__Problem statement__. In the data below, the answer is the run of lines from the line containing "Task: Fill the" through the line containing "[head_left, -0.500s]", both included; print it exactly and nothing else.

__Stored entries__.
==============================
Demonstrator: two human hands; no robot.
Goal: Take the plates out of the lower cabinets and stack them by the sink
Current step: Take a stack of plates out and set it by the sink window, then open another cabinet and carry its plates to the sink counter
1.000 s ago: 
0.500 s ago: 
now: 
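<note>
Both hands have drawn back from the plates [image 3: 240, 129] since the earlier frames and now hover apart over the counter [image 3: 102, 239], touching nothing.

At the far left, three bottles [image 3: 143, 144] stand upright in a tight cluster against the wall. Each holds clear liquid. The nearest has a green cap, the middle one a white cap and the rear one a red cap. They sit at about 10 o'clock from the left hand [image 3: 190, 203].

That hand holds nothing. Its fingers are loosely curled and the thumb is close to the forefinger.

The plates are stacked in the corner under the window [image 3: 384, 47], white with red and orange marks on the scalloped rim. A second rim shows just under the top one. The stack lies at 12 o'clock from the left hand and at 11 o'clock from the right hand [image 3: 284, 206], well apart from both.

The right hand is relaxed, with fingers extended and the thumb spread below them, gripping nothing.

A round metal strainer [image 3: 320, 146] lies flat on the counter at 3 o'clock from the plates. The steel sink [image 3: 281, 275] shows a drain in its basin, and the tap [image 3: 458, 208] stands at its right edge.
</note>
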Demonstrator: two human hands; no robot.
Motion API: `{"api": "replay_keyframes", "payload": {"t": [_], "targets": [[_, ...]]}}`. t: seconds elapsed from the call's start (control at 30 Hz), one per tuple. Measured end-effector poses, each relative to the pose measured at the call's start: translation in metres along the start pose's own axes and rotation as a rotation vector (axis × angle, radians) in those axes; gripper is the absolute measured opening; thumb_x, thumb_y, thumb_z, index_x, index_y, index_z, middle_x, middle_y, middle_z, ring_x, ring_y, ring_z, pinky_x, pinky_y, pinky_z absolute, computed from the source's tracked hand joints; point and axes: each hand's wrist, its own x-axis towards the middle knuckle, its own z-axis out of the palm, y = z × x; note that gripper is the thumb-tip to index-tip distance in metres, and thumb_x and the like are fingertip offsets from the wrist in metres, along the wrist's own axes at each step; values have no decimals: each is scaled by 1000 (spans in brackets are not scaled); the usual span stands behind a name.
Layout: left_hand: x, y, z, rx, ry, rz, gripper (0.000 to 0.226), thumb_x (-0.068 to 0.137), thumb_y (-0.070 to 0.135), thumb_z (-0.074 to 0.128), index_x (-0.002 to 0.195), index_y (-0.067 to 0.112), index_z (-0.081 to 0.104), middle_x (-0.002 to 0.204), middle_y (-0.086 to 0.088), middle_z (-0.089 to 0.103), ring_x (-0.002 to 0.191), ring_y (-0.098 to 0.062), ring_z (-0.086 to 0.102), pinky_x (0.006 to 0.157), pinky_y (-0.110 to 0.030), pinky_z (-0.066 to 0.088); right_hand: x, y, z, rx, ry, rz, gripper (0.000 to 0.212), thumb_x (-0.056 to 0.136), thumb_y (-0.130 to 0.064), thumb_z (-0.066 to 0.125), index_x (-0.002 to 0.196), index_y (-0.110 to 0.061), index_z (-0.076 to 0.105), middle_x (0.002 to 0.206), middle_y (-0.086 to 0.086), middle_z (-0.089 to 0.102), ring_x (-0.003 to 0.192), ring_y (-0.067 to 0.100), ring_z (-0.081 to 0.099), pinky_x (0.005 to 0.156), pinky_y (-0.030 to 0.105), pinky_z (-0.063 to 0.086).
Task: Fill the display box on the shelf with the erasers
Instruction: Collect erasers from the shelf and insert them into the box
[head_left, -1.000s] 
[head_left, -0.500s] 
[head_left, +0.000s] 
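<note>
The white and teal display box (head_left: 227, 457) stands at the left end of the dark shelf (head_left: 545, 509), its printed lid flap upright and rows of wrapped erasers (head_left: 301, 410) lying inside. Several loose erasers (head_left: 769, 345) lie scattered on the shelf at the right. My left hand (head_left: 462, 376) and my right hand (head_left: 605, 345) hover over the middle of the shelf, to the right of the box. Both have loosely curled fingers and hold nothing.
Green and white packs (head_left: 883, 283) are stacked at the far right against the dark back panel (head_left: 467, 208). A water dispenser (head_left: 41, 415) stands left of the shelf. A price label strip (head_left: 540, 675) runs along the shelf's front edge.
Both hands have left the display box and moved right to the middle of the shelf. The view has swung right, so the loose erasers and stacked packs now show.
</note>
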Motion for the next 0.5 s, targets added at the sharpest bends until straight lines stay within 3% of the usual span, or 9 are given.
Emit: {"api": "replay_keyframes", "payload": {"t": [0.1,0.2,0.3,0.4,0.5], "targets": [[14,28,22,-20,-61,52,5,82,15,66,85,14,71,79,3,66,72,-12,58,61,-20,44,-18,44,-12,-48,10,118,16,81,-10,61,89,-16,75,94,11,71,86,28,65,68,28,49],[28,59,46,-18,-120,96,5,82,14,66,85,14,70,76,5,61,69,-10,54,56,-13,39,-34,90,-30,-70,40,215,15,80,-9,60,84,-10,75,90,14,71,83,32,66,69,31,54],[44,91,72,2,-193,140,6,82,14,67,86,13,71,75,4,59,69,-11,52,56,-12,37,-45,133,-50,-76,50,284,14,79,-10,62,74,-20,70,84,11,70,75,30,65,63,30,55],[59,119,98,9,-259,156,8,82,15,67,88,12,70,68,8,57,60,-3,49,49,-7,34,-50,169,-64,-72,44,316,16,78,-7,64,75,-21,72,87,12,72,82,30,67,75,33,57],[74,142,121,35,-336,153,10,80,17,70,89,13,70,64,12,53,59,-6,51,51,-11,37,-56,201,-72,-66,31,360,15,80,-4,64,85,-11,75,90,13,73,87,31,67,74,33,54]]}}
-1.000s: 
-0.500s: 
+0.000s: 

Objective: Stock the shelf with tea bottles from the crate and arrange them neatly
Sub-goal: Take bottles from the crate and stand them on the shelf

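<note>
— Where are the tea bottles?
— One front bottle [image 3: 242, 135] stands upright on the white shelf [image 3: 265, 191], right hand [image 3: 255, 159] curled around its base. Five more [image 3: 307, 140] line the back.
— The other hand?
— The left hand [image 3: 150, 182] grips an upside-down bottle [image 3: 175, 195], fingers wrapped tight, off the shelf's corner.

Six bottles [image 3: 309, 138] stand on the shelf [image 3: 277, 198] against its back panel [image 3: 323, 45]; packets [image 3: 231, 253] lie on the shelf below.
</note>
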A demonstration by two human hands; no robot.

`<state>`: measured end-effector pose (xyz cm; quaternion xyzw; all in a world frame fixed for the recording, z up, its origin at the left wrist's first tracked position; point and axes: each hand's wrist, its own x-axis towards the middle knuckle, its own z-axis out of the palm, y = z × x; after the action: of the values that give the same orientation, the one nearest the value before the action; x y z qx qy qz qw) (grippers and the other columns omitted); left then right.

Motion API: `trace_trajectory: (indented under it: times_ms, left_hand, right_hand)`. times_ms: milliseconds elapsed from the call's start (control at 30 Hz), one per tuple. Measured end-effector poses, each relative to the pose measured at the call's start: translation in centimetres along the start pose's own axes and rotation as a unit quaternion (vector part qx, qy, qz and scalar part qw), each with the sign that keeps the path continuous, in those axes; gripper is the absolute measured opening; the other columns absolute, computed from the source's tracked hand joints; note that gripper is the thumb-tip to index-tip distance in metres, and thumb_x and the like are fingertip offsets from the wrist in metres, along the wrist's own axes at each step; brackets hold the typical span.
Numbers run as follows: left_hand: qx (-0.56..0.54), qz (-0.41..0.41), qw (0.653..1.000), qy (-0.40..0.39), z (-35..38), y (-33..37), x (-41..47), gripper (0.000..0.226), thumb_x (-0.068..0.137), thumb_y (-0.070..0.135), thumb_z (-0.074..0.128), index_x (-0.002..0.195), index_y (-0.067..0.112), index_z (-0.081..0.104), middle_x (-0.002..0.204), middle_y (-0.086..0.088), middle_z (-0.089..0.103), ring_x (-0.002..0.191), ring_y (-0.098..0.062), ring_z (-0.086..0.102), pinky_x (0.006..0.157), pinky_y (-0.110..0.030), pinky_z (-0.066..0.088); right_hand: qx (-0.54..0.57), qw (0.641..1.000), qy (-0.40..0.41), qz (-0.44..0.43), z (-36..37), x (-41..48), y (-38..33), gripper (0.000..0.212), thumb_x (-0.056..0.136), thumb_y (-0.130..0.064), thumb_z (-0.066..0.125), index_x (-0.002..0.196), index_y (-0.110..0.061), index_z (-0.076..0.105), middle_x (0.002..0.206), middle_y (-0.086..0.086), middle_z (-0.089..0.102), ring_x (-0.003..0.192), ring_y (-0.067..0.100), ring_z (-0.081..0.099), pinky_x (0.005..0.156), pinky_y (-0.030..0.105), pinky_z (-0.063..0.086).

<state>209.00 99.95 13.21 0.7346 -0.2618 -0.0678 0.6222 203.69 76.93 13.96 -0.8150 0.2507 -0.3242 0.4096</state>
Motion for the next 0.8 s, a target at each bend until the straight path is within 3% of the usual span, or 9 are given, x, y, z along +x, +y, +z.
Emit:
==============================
__Response__.
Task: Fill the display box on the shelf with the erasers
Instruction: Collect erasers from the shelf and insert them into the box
[head_left, -1.000s] 
[head_left, -0.500s] 

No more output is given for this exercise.